To use a storyboard layout, you can either make an entire dashboard a storyboard or just one page of it a storyboard:

  • Single-Page Storyboard: In YAML, set storyboard: true under the flex_dashboard output. Then each level 3 heading (###) you write becomes a frame in the storyboard. The title of that section is used as the caption or label for that frame’s navigation. So you might do:

    output: 
      flexdashboard::flex_dashboard:
        storyboard: true

    in the header, and then in the body:

    ### Frame 1 – Introduction  
    *(some chart or content)*  
    
    ### Frame 2 – Analysis  
    *(some chart or content)*  
    
    ### Frame 3 – Conclusion  
    *(some chart or content)*

    When rendered, the dashboard will show only one frame at a time with controls (usually dots or arrows) to switch frames, much like a slideshow. This is great for focusing the audience’s attention step by step.

Storyboard layout example: The image above shows a storyboard in action (from an HTML widgets showcase). Each frame presents a visualization (e.g., a map or chart) with its own caption, and the user can navigate through frames sequentially. To create this, you simply designate the storyboard in YAML and use multiple ### sections, as described. Storyboards allow you to maintain an ordered narrative in your dashboard, which can be very engaging for viewers who prefer a guided analysis rather than exploring everything at once.

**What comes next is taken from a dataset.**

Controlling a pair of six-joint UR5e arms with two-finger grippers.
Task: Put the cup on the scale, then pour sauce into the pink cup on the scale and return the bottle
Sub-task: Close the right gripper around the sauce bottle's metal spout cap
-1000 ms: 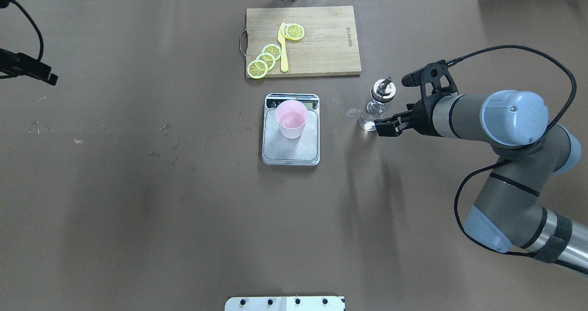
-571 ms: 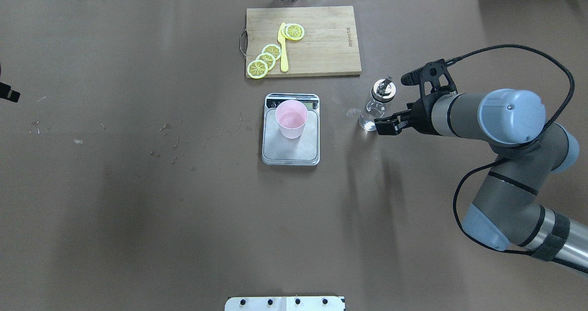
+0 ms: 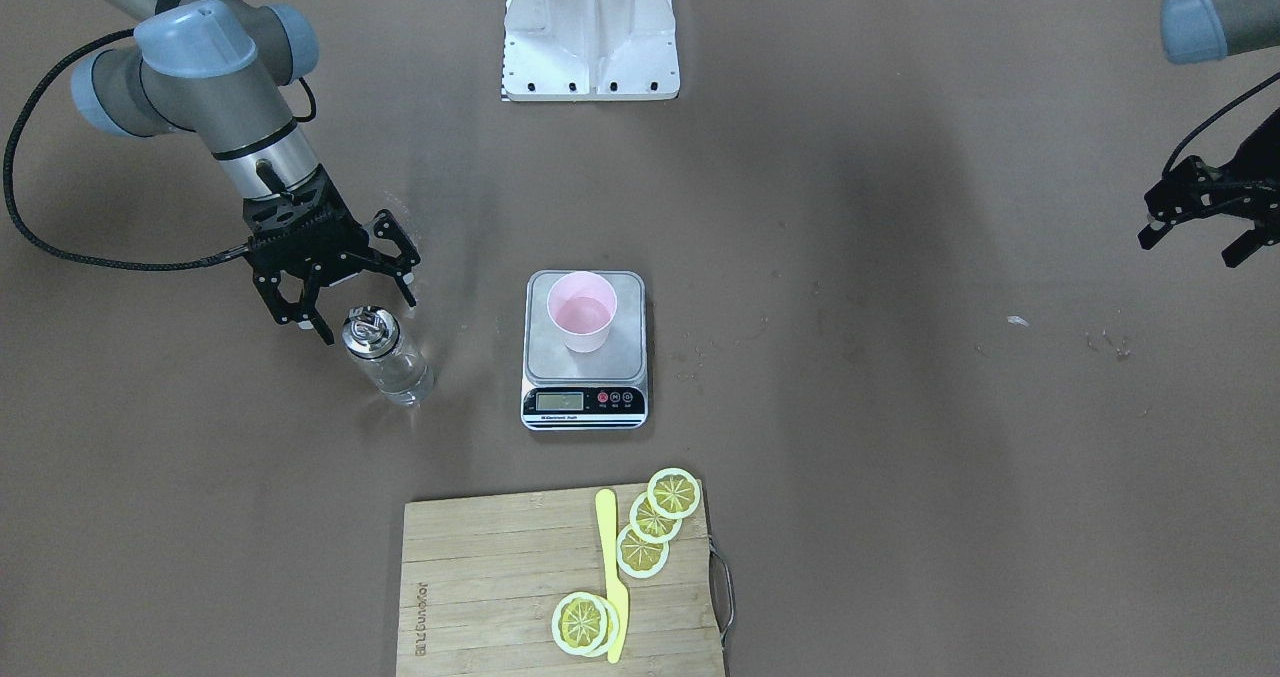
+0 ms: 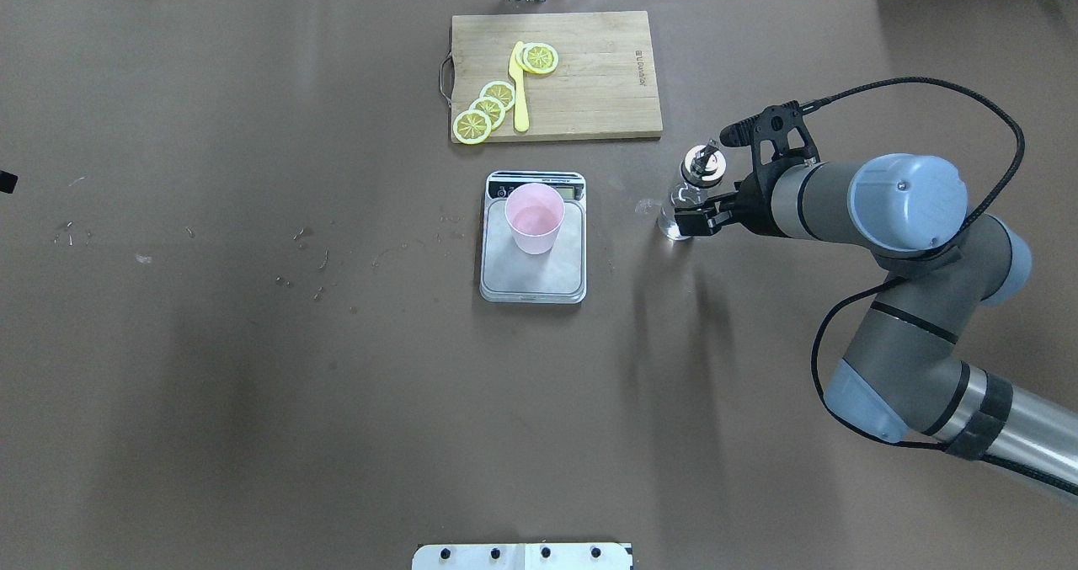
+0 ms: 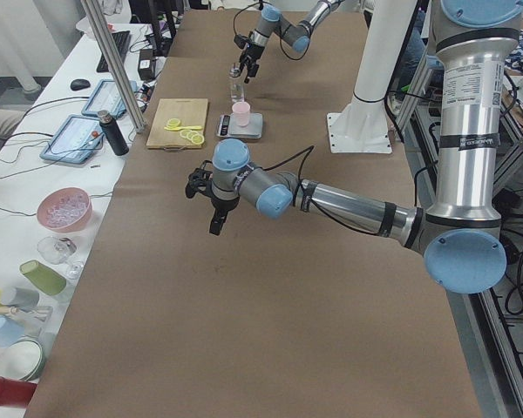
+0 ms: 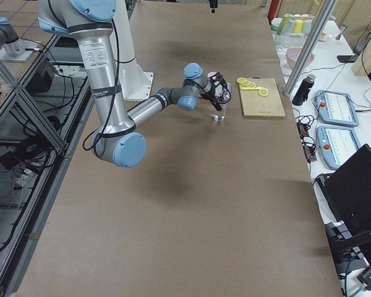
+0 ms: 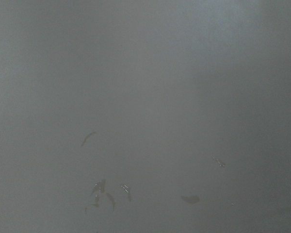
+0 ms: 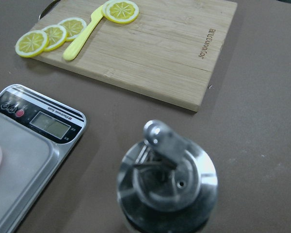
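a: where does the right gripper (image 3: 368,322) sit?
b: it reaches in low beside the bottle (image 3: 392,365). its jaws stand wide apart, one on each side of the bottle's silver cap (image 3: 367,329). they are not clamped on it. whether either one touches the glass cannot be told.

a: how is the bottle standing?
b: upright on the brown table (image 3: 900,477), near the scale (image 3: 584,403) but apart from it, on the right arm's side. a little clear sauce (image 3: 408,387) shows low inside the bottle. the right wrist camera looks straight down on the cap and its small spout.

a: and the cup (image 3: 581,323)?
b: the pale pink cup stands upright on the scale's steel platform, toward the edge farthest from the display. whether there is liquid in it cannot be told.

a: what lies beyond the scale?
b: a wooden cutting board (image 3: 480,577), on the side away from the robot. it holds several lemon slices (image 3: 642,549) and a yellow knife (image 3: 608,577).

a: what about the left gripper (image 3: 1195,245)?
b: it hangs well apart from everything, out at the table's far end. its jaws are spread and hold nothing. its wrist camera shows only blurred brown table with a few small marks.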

  • Storyboard as Part of Multi-Page Dashboard: You aren’t limited to making the whole dashboard a storyboard. You can have normal pages and one page that is a storyboard. Instead of storyboard: true globally, you keep the default and just add the class .storyboard to a page heading. For example:

    # Analysis {.storyboard}  
    ## *(frames here as ### sections)*  
    
    # Details  
    ## *(normal layout sections)*

    This way, the Analysis tab in the navbar would be a storyboard, and the Details tab could be a regular dashboard page with free-form layout. This hybrid approach is useful if you want a presentation-style walkthrough for some part of your report, but also include other pages for free exploration.

  • Commentary Sidebars: A neat feature in storyboards is the ability to add a commentary or explanation panel to the right side of a frame. You do this by inserting a horizontal rule (***) within a frame’s content. Text after the *** will appear as a sidebar next to the main frame content. This is great for adding descriptive narration or bullet points alongside a chart. You can even adjust the width of the commentary panel per frame with an attribute like {data-commentary-width=400} on the frame’s heading (default is 300px wide). For example:

    ### Frame 2 – Revenue Over Time {data-commentary-width=400}  
    *(plot code)*  
    
    ***  
    
    **Note:** The spike in 2020 corresponds to a one-time event...

    This would show the plot on the left and a 400px sidebar on the right with the note. Using commentary in storyboards helps keep the visual uncluttered while still providing context and analysis to the viewer.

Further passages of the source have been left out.